Emilie has accepted the encounter.
Your target is abducted in their sleep, waking up alone in a locked room. They need to either escape or draw attention to them so their allies can come and provide assistance.
Emilie keeps her eyes closed, her feet thumping along the treadmill as she listens to the loud music blaring around her. She has been running for a while, her skin glistening with sweat and her breathing heavy. She's still out of shape compared to how she used to be, but her teeth are grit with determination as she pushes herself, the distance counter on the treadmill ticking past the 3k mark.
The quiet whir of the treadmill beneath you. The soft beep of the machine every so often, as you clear another hundred meters. The pop music streaming from above, and the thunderous beat of your heart in your chest. Awareness bleeds away and your world contracts -- the space of sound is all that remains left, surrounding you, enveloping you.
Emilie feels lost in the world of her own movement. The endorphines are kicking in, and the familiar burn in her chest and thighs only inspires her to keep at it, the feeling of the sweat on her skin. The impact of feet on the treadmill below, her own body heat forming an aura around her, and all worries of this horrific town fading away step after step after step. In time, even this begins to fade, the sound becoming dominant.

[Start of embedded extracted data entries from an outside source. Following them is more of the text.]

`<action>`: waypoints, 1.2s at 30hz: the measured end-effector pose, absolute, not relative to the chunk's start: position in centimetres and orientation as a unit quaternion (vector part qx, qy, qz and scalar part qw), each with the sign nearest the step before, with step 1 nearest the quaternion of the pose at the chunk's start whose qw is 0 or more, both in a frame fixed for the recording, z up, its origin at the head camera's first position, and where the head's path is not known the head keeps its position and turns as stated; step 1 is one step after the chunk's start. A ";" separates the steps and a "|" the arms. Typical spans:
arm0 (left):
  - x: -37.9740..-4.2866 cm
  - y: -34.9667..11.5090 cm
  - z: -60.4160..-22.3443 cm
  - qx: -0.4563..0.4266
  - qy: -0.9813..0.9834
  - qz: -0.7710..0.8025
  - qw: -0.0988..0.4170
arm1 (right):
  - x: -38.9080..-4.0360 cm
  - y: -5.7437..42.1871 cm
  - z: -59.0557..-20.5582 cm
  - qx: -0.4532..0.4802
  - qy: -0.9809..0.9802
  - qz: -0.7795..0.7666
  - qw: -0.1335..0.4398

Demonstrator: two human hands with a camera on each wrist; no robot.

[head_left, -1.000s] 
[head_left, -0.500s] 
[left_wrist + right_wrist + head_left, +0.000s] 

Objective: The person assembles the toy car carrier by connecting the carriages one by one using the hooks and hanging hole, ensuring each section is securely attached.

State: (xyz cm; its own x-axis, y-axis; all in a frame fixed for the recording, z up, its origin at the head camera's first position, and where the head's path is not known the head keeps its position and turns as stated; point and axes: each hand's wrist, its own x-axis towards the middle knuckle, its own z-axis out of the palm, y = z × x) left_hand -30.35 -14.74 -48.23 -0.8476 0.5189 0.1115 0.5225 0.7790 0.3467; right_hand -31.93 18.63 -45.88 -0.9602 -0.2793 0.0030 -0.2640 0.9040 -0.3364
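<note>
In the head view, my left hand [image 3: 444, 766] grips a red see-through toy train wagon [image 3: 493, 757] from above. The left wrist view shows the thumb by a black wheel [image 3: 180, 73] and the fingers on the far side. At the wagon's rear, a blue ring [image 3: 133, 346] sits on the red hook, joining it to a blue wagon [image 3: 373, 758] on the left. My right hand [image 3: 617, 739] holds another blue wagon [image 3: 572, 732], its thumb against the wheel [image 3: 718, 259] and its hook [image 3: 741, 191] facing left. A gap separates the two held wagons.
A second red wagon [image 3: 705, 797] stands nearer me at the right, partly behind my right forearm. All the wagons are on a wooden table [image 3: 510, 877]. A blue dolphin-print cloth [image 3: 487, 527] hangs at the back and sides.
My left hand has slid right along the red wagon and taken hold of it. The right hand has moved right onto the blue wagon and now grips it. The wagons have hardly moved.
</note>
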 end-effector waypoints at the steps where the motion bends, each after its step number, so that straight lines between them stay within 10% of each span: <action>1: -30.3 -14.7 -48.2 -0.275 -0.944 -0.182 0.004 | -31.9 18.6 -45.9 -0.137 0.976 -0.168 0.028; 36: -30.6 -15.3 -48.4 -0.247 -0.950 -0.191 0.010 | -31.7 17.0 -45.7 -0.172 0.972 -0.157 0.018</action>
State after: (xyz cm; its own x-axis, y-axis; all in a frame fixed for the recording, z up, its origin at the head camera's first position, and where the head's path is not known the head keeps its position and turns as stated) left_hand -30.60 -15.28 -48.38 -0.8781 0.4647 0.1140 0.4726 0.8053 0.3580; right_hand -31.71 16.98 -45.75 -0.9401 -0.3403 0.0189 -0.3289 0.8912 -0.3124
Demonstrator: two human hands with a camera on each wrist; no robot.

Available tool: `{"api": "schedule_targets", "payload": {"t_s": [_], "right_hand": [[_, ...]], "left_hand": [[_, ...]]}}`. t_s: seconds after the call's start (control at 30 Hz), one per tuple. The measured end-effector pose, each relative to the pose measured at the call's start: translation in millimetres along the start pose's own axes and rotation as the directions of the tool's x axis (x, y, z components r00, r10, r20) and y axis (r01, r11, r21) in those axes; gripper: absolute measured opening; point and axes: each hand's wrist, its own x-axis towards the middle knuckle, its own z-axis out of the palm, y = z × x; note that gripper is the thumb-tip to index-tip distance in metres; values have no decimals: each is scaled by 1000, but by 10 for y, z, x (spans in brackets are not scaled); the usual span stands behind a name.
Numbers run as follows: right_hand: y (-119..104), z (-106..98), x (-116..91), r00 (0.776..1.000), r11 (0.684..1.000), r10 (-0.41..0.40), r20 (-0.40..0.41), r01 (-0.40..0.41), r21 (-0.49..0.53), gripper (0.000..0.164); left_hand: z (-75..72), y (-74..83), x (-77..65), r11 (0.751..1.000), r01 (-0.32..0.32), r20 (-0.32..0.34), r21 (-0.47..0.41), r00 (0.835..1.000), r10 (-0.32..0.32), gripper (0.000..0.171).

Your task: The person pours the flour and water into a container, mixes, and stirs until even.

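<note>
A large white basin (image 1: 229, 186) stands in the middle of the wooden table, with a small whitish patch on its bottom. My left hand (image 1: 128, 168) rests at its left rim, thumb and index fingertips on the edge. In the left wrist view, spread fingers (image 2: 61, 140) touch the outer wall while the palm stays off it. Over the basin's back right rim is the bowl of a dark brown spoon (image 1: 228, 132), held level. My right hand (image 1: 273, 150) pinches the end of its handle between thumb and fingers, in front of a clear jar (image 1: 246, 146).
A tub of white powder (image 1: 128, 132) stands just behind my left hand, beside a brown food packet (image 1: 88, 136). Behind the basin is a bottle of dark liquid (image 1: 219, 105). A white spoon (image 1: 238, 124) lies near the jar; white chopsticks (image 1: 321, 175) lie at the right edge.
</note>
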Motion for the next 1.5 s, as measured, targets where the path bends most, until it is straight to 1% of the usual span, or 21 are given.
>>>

Seconds drag on into minutes. The latest catchy hit by Adele ends with one last throaty warble and is not replaced by another, the speakers going silent at this early morning hour. A queer quiet settles over the room, its only interruption the machin that you on and you yourself - the pant of your breath, the thud of your feet, the pounding in your chest.
It's quiet. Too quiet?
Emilie begins to slow down as the music winds down, punching the down arrow as the beeping noise cuts into the silence, more grating and sharp than it even normally is. 'It must have been too long since I've been on one of these,' she thinks, the steady beat of the run turning into a slower one of a walk as she starts to work on cooling down. She opens her eyes, looking around the room. But her heart is thumping rapidly, and she herself is making too much noise to notice that even the hum of electricity that is so easily forgotten seems hushed.
The cause of the eerie silence occurs to you when your eyes open -- you are alone in the room. Some time during your cloistered reverie, the desultory dregs of the late night gym crowd had all filed out and left, leaving behind naught but the faint scent of their sweat, of the labor and product of their workouts. At least they had the decency to leave the lights on, harsh, fluorescent things that leave the room starkly lit.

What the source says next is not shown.